*Action item:*
Starting with the line that contains "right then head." and stopping after the line that contains "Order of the", copy the entries below exactly. Include nothing else.

══ Records shown ══

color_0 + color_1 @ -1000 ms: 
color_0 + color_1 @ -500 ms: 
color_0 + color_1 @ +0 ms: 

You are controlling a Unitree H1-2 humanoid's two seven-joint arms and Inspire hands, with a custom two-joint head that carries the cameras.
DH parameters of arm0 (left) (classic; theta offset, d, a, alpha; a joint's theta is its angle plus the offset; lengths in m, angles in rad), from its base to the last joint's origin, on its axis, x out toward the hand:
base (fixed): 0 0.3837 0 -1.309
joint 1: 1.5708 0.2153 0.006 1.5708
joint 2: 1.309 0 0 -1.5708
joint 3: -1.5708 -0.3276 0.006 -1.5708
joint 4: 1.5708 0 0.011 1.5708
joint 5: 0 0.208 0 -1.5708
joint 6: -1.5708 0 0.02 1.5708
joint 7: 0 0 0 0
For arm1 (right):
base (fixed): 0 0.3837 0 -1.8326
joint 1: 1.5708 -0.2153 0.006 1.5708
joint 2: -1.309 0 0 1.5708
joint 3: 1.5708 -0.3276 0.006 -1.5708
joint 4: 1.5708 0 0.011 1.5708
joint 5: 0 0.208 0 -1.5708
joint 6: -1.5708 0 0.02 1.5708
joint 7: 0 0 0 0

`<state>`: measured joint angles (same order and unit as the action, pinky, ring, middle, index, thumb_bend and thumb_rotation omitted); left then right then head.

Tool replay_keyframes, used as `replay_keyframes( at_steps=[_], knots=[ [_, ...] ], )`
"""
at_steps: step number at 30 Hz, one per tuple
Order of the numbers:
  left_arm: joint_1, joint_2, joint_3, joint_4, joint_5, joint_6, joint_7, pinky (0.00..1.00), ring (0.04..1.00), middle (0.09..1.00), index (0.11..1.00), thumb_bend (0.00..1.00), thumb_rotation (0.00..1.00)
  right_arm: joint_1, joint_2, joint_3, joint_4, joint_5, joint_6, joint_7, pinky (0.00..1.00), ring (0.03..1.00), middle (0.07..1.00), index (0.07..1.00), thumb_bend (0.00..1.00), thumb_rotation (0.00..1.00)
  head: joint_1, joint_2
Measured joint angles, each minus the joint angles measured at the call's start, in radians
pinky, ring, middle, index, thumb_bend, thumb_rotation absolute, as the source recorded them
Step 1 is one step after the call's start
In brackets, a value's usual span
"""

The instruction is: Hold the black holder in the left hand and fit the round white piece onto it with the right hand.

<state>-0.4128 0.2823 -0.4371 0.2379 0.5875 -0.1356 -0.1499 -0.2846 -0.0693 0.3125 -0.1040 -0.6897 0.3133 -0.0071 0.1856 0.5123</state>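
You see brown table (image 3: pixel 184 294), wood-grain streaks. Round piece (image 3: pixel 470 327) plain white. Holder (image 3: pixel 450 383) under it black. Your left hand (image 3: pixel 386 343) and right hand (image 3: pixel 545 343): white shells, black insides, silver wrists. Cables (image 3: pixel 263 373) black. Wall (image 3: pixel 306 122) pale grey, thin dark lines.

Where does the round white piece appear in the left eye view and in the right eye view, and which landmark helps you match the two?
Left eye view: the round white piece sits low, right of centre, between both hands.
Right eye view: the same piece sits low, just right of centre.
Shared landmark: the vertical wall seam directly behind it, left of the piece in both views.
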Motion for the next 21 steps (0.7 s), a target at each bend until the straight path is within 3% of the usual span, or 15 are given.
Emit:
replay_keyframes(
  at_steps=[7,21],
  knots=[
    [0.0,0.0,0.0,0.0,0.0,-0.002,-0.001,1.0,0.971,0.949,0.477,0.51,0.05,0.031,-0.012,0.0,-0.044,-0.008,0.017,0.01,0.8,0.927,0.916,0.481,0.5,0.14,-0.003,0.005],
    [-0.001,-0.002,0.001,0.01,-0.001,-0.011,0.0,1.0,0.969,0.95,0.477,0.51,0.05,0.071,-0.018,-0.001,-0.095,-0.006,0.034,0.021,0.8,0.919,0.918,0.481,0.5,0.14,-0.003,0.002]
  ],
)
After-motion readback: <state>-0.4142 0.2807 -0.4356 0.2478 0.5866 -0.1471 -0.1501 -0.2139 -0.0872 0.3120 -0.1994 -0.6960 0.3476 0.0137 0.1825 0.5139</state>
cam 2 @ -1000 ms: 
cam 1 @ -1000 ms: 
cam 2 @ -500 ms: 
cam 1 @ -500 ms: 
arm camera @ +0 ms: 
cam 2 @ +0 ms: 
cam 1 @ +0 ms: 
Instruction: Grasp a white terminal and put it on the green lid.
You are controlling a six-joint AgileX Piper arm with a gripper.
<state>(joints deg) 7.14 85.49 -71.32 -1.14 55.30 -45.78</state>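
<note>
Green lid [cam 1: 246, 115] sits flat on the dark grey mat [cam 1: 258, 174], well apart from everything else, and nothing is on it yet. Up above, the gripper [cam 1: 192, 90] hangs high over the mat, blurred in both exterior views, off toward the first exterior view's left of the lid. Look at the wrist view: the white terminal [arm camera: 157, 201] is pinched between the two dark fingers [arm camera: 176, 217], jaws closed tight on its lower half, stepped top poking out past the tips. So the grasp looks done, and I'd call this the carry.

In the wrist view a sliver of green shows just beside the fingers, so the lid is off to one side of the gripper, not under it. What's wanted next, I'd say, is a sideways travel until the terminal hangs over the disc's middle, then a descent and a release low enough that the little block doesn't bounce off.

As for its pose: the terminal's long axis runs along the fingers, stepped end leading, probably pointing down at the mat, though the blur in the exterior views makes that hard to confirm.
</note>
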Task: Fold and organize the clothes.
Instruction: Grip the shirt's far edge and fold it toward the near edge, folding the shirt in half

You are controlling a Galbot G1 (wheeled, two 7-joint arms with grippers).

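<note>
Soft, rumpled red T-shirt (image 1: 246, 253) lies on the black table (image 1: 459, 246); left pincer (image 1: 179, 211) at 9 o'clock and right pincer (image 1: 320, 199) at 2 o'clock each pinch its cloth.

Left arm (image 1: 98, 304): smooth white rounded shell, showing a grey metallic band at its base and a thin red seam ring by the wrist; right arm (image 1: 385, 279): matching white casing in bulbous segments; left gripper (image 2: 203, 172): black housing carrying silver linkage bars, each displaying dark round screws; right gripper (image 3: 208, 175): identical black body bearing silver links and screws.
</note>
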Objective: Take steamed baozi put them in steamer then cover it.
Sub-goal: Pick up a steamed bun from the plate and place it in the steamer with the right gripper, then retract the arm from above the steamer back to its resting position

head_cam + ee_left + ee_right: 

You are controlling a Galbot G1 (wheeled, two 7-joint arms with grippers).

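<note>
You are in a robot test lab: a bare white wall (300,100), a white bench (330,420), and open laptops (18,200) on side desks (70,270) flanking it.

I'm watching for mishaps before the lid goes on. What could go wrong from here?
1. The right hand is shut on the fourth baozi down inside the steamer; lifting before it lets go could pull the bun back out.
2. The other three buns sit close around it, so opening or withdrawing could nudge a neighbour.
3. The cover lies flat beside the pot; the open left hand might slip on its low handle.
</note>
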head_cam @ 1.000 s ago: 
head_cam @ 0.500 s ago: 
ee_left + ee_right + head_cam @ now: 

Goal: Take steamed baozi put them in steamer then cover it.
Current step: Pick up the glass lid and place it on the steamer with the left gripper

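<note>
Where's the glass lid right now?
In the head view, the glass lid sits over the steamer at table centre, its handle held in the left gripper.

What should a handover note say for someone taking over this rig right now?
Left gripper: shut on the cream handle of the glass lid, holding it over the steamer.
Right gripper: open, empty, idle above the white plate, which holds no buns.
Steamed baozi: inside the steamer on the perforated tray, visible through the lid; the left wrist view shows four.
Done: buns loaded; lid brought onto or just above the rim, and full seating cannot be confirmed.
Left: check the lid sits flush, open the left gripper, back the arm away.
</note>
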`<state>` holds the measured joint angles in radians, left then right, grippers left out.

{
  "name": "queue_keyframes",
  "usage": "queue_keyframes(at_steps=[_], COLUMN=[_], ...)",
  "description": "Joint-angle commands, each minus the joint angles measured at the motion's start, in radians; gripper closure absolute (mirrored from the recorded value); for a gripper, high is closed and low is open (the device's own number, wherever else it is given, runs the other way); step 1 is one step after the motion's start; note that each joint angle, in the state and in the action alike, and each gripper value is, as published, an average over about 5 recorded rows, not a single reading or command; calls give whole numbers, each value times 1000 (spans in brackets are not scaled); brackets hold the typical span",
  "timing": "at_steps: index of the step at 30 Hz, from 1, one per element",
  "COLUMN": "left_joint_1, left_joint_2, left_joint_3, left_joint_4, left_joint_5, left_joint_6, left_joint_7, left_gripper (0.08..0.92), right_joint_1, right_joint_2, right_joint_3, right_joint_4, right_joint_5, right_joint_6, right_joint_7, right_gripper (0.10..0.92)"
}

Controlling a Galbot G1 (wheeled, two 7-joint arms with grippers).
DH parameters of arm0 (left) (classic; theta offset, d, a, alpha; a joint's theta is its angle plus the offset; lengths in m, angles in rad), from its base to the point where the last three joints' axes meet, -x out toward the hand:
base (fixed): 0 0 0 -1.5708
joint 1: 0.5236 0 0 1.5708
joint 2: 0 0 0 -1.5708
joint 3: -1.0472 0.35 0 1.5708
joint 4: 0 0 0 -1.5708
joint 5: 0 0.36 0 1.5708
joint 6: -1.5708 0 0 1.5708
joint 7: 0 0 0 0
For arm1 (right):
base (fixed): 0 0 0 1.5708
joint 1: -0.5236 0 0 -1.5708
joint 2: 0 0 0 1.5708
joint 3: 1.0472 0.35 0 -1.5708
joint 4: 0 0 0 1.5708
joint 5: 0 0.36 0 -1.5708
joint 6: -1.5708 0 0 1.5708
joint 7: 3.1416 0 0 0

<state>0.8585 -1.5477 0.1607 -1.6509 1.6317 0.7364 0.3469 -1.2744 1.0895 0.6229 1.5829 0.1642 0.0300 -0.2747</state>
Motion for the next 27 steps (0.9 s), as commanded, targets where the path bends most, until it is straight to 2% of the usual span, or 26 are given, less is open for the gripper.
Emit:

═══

*Completed task:*
`<state>`: measured joint angles (same order and unit as the action, pinky, ring, middle, index, thumb_bend and thumb_rotation omitted); left then right then head.

Tool replay_keyframes, used as `replay_keyframes( at_steps=[_], knots=[ [_, ...] ], )`
"""
at_steps: step number at 30 Hz, one per tuple
Order of the numbers:

The exercise calls for nothing further.